### EXERCISE:
Transcribe word for word the lines below from the line with "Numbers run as" through the line with "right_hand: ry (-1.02", ends included.

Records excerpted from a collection
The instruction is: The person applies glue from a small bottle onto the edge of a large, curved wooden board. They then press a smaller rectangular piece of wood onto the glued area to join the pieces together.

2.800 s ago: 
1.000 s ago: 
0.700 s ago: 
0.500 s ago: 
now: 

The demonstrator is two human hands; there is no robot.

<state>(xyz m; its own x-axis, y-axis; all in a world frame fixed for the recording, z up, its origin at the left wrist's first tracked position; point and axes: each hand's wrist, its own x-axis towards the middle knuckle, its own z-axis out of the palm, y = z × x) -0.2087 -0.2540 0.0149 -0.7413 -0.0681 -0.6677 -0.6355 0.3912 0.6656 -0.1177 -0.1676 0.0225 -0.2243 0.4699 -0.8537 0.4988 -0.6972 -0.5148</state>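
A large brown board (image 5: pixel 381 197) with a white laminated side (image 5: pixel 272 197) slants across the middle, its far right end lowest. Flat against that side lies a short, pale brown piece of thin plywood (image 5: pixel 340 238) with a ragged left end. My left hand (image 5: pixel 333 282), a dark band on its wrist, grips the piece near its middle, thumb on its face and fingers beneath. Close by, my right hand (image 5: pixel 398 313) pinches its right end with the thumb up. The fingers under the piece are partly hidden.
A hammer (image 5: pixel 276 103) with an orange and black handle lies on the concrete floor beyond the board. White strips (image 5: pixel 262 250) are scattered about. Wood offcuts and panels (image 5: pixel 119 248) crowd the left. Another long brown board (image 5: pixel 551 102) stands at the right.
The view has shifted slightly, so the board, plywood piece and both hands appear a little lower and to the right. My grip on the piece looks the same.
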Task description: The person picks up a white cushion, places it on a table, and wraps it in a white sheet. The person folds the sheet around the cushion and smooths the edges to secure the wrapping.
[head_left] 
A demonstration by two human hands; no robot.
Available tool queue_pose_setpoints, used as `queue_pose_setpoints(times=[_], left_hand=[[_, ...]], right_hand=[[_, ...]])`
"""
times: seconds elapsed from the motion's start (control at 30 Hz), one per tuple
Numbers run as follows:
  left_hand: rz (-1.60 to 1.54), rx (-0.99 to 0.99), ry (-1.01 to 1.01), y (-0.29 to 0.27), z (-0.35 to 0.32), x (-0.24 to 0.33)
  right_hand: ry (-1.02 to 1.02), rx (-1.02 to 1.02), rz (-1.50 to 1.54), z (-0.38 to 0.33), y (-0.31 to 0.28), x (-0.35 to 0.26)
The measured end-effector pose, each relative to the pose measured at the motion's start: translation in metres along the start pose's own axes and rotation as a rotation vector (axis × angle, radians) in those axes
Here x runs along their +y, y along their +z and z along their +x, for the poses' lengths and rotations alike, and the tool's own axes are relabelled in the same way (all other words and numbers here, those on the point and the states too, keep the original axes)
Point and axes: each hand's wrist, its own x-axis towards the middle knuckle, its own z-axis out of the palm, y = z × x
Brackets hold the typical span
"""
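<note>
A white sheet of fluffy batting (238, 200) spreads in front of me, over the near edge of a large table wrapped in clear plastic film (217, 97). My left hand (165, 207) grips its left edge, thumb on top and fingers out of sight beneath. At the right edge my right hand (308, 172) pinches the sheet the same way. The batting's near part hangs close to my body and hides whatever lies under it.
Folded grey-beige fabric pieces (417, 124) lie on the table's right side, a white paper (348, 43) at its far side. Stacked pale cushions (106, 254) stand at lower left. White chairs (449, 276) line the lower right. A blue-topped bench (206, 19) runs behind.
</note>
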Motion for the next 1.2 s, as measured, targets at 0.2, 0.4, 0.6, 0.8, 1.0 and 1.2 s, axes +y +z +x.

### TASK ANSWER:
Numbers run as follows:
  left_hand: rz (-1.60 to 1.54), rx (-0.99 to 0.99), ry (-1.01 to 1.01), y (-0.29 to 0.27), z (-0.35 to 0.32), x (-0.24 to 0.33)
  right_hand: ry (-1.02 to 1.02), rx (-1.02 to 1.02), rz (-1.50 to 1.54), z (-0.38 to 0.33), y (-0.31 to 0.28), x (-0.35 to 0.26)

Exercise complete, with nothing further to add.